TRY IT:
Set down the data again word for word. Skip any pictures.

PROVIDED MATERIAL:
══════════

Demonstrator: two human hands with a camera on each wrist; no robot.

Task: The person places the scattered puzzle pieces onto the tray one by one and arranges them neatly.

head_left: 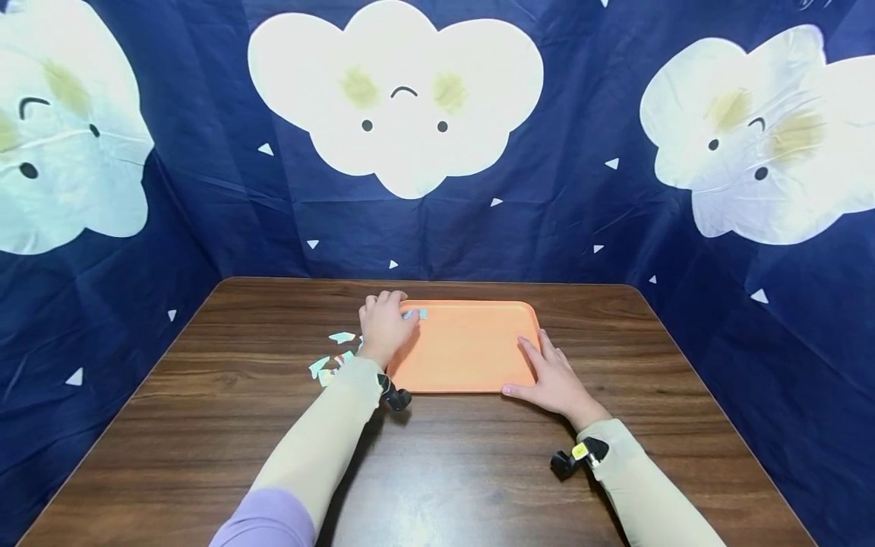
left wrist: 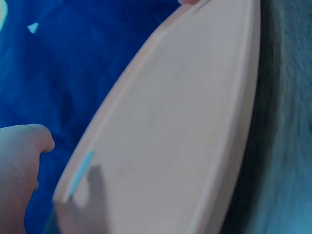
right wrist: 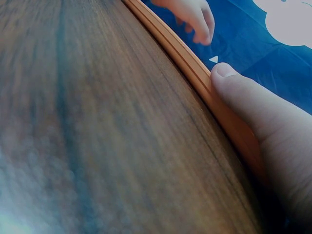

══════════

TASK ANSWER:
Demonstrator: two human hands with a camera on each wrist; no robot.

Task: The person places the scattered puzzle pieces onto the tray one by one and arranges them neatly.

head_left: 
left wrist: 
right wrist: 

No further answer is required.